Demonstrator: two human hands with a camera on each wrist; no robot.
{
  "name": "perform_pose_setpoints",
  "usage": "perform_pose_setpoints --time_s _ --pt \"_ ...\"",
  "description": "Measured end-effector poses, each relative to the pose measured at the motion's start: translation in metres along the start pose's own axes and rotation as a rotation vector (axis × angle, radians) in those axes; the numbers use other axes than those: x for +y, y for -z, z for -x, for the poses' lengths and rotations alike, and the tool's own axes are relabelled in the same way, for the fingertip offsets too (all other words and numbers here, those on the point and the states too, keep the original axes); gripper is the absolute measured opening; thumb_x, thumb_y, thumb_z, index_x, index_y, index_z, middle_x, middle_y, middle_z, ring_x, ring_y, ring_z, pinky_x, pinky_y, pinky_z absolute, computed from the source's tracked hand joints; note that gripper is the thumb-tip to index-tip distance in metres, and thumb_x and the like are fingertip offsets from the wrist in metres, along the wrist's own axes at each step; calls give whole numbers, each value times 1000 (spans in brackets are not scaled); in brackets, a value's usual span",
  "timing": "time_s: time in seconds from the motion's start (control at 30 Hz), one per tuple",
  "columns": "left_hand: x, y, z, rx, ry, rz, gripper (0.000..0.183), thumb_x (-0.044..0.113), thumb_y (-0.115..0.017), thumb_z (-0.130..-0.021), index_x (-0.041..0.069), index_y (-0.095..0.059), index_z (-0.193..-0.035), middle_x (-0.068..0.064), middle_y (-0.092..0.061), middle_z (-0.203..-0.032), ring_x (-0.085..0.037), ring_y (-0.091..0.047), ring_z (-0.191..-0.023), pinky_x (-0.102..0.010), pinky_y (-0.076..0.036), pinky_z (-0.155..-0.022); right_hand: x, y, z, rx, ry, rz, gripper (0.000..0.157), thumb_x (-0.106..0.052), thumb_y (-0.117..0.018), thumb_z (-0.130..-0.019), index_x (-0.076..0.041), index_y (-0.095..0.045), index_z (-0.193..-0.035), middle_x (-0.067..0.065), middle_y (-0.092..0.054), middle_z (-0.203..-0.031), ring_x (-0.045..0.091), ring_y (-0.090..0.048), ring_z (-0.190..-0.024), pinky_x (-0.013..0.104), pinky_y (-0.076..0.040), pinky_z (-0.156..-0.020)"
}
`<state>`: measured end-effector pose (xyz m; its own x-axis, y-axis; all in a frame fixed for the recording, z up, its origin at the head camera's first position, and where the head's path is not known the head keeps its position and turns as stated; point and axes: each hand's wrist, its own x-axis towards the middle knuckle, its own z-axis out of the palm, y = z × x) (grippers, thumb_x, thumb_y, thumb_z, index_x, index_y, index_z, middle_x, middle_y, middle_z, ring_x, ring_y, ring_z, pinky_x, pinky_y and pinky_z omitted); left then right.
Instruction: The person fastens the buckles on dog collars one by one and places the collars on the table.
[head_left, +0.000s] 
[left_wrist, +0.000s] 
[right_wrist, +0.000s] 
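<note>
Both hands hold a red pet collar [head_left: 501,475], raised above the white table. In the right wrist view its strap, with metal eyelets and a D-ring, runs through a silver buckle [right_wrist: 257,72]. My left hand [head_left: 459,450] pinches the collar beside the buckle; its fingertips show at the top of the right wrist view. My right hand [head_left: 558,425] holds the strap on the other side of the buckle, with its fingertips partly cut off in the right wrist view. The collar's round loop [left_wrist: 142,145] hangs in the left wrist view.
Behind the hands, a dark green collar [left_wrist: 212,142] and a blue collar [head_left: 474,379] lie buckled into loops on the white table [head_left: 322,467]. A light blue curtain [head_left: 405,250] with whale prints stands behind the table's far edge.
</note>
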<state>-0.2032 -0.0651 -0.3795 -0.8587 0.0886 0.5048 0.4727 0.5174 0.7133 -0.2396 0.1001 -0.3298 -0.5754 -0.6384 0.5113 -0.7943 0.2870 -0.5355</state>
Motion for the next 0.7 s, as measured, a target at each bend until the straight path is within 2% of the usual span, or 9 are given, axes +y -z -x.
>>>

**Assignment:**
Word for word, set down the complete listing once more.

**Reply:**
Demonstrator: two human hands with a camera on each wrist; no robot.
{
  "name": "perform_pose_setpoints",
  "usage": "perform_pose_setpoints --time_s _ --pt \"_ ...\"",
  "description": "Measured end-effector poses, each relative to the pose measured at the motion's start: translation in metres along the start pose's own axes and rotation as a rotation vector (axis × angle, radians) in those axes; the numbers use other axes than those: x for +y, y for -z, z for -x, for the poses' lengths and rotations alike, and the tool's own axes are relabelled in the same way, for the fingertip offsets too (all other words and numbers here, those on the point and the states too, keep the original axes); gripper is the absolute measured opening; thumb_x, thumb_y, thumb_z, index_x, index_y, index_z, middle_x, middle_y, middle_z, ring_x, ring_y, ring_z, pinky_x, pinky_y, pinky_z absolute, computed from the source's tracked hand joints; note that gripper is the thumb-tip to index-tip distance in metres, and thumb_x and the like are fingertip offsets from the wrist in metres, along the wrist's own axes at each step; calls give whole numbers, each value times 1000 (spans in brackets are not scaled); in brackets, a value's usual span",
  "timing": "time_s: time in seconds from the motion's start (control at 30 Hz), one per tuple",
  "columns": "left_hand: x, y, z, rx, ry, rz, gripper (0.000..0.183), thumb_x (-0.044..0.113), thumb_y (-0.115..0.017), thumb_z (-0.130..-0.021), index_x (-0.041..0.069), index_y (-0.095..0.059), index_z (-0.193..-0.035), middle_x (-0.068..0.064), middle_y (-0.092..0.061), middle_z (-0.203..-0.032), ring_x (-0.085..0.037), ring_y (-0.091..0.047), ring_z (-0.191..-0.023), pinky_x (-0.102..0.010), pinky_y (-0.076..0.036), pinky_z (-0.155..-0.022); right_hand: x, y, z, rx, ry, rz, gripper (0.000..0.157), thumb_x (-0.106..0.052), thumb_y (-0.117..0.018), thumb_z (-0.130..-0.019), index_x (-0.076..0.041), index_y (-0.095..0.045), index_z (-0.193..-0.035), middle_x (-0.067..0.065), middle_y (-0.092..0.054), middle_z (-0.203..-0.031), ring_x (-0.045..0.091), ring_y (-0.090..0.048), ring_z (-0.190..-0.024), pinky_x (-0.013..0.104), pinky_y (-0.076..0.040), pinky_z (-0.156..-0.020)"
}
`<state>`: measured end-effector pose (xyz m; its own x-axis, y-axis; all in a frame fixed for the recording, z up, its origin at the head camera's first position, and where the head's path is not known the head keeps its position and turns as stated; point and axes: each hand's wrist, its own x-axis towards the middle knuckle, its own z-axis out of the palm, y = z × x) (grippers, thumb_x, thumb_y, thumb_z, index_x, index_y, index_z, middle_x, middle_y, middle_z, ring_x, ring_y, ring_z, pinky_x, pinky_y and pinky_z omitted); left then right.
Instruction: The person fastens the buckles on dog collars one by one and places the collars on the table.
[head_left, +0.000s] 
[left_wrist, +0.000s] 
[right_wrist, +0.000s] 
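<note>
Both hands hold a red pet collar [head_left: 501,475], raised above the white table. In the right wrist view its strap, with metal eyelets and a D-ring, runs through a silver buckle [right_wrist: 257,72]. My left hand [head_left: 459,450] pinches the collar beside the buckle; its fingertips show at the top of the right wrist view. My right hand [head_left: 558,425] holds the strap on the other side of the buckle, with its fingertips partly cut off in the right wrist view. The collar's round loop [left_wrist: 142,145] hangs in the left wrist view.
Behind the hands, a dark green collar [left_wrist: 212,142] and a blue collar [head_left: 474,379] lie buckled into loops on the white table [head_left: 322,467]. A light blue curtain [head_left: 405,250] with whale prints stands behind the table's far edge.
</note>
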<state>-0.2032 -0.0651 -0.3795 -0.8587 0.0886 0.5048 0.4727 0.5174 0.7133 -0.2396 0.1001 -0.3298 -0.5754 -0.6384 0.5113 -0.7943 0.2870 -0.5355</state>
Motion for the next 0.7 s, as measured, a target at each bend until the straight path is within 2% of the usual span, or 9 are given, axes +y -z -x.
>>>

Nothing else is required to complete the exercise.